*What you should do*.
Within these records, how many lines hold "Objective"? Give the number alone.

----------

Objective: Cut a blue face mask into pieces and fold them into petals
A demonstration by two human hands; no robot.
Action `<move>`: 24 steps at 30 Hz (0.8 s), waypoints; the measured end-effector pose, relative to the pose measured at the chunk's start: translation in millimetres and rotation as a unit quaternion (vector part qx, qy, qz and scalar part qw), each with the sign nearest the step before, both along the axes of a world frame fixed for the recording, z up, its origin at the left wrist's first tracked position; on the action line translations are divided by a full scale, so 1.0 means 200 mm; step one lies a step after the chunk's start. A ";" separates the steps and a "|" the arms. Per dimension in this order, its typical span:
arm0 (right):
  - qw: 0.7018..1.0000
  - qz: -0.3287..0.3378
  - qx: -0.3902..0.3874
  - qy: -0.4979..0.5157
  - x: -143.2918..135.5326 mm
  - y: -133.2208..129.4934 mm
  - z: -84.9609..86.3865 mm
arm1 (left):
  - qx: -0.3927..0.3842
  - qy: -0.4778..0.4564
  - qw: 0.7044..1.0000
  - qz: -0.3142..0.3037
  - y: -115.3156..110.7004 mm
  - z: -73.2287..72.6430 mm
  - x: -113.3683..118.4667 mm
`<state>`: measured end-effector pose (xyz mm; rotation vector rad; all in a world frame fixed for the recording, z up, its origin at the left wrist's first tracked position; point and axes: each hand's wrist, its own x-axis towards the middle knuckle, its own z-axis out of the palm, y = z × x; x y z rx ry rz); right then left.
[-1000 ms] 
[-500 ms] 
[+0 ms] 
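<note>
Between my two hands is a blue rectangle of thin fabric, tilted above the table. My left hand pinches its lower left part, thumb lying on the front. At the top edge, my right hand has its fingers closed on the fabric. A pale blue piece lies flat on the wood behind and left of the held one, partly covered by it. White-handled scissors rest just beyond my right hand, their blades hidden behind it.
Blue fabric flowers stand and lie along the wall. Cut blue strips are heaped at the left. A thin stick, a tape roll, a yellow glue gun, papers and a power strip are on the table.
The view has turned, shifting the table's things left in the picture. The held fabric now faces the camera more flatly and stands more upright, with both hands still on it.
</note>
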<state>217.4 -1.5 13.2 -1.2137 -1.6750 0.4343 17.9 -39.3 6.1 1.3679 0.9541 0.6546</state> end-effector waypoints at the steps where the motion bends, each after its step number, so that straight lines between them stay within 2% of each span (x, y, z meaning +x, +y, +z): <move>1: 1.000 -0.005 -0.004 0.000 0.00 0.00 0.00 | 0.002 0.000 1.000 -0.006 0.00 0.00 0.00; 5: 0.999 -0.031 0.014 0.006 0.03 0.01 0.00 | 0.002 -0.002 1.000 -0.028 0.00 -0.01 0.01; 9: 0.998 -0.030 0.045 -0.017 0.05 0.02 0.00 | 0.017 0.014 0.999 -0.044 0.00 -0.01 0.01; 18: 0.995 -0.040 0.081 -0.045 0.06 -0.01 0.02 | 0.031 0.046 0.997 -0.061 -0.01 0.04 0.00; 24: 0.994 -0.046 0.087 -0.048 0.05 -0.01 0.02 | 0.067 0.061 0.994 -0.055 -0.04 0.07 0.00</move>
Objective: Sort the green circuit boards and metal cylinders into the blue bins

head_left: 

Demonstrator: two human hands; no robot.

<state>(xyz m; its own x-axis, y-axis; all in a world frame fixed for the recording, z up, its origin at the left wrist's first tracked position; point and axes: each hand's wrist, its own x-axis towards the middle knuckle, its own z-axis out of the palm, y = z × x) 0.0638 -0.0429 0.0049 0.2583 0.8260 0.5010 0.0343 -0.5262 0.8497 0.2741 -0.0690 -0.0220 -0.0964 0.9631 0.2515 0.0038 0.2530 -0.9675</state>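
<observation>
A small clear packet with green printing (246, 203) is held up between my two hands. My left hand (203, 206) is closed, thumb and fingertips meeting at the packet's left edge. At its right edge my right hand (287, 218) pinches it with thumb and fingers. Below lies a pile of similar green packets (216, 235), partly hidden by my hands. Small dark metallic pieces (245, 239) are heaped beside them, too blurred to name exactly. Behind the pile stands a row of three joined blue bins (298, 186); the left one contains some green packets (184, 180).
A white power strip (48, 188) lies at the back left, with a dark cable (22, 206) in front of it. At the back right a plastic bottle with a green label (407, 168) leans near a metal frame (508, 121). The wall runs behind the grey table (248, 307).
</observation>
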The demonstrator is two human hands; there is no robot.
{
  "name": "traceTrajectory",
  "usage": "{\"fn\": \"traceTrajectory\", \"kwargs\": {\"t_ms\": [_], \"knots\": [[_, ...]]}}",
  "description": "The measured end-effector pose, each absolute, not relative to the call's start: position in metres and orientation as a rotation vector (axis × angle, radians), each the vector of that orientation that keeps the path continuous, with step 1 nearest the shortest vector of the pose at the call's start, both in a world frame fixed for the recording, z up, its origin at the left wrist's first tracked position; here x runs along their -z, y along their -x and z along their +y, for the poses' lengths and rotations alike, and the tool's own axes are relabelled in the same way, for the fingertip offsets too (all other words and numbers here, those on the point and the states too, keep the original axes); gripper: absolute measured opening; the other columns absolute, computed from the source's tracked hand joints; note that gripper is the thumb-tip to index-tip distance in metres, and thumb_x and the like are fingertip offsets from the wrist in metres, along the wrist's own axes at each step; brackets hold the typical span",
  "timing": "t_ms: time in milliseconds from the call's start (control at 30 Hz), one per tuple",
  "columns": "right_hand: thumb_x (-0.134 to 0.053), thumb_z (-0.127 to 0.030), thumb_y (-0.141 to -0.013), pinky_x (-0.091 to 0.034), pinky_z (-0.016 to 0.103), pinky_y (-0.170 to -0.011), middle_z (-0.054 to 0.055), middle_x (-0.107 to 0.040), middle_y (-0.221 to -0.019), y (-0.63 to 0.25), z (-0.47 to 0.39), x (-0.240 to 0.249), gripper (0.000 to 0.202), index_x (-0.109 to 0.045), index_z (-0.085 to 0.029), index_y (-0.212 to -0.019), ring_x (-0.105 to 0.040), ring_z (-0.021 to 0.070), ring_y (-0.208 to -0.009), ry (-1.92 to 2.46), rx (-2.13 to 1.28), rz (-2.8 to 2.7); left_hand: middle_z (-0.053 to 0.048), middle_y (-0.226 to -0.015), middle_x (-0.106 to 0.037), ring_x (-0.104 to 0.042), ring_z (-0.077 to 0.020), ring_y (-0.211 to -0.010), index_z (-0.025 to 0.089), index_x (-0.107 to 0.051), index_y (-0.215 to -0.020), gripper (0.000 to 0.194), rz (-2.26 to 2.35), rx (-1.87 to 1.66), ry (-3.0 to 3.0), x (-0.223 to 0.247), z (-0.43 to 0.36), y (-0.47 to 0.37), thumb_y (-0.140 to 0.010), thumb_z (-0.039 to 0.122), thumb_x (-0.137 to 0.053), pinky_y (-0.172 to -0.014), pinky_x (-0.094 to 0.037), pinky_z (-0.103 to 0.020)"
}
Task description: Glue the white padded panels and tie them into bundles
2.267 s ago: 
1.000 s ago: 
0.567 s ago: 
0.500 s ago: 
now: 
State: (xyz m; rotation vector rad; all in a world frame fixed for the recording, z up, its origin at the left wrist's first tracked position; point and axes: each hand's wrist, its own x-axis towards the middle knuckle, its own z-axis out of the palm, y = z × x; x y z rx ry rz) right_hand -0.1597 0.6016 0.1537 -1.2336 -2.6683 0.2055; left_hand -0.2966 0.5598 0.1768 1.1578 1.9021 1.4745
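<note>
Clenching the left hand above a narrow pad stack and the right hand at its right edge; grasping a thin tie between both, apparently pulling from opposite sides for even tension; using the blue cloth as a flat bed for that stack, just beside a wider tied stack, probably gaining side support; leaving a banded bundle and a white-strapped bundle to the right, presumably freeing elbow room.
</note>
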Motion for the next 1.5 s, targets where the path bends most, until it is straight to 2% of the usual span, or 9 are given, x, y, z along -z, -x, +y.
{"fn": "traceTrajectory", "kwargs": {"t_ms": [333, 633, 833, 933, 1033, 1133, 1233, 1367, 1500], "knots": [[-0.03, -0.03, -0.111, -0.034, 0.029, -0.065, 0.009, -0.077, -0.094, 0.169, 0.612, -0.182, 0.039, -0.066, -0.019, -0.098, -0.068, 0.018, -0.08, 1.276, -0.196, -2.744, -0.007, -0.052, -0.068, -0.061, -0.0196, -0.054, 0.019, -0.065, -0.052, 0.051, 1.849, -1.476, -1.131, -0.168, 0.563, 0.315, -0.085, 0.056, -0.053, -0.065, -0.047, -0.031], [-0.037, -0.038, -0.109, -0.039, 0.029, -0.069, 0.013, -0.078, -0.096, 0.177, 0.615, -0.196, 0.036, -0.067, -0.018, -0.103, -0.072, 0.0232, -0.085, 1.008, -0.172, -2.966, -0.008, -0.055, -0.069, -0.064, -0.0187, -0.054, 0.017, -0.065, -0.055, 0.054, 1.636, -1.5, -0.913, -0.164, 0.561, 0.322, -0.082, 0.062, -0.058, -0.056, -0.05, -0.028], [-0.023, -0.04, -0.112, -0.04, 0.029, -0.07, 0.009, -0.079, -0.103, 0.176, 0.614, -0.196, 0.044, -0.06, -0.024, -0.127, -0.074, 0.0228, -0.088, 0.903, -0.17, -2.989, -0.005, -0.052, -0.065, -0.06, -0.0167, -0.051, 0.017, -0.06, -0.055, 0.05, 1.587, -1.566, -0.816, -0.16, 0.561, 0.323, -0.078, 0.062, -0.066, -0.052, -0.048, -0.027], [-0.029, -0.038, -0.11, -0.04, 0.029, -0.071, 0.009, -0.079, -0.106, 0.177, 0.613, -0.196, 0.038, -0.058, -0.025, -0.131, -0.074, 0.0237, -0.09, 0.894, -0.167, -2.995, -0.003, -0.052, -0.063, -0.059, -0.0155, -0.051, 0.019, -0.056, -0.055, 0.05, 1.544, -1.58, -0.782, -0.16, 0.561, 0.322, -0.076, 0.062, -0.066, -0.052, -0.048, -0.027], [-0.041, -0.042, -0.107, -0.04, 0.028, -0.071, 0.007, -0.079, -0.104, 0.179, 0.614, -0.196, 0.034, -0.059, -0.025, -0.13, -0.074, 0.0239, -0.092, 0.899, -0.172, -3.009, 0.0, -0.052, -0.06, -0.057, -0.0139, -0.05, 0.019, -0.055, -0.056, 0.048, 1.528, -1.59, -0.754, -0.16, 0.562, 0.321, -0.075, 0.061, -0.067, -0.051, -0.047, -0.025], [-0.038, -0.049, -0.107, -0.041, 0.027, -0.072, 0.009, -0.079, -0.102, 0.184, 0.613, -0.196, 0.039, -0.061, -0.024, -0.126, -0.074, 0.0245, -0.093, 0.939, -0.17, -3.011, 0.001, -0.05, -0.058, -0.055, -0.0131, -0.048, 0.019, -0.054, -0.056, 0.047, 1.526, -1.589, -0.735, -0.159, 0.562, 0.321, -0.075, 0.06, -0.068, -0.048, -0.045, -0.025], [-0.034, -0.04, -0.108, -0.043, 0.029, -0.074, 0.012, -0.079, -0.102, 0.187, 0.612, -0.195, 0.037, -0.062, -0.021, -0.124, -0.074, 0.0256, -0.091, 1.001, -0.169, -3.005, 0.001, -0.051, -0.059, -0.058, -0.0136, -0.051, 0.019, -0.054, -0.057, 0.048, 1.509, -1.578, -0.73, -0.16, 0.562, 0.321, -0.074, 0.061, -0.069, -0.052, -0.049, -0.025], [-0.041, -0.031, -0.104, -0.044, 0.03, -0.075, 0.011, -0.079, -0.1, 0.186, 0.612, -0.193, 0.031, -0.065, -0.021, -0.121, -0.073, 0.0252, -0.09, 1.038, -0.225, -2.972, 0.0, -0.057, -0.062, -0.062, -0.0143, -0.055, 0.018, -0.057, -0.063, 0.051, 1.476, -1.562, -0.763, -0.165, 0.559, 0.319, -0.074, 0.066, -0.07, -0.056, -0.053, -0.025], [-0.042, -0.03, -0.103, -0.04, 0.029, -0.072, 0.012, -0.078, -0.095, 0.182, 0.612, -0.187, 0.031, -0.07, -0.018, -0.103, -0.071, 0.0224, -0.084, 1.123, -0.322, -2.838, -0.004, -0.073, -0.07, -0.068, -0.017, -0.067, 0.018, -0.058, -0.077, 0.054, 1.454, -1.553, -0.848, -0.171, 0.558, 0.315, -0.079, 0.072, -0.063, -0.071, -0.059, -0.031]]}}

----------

*Expected answer*.
2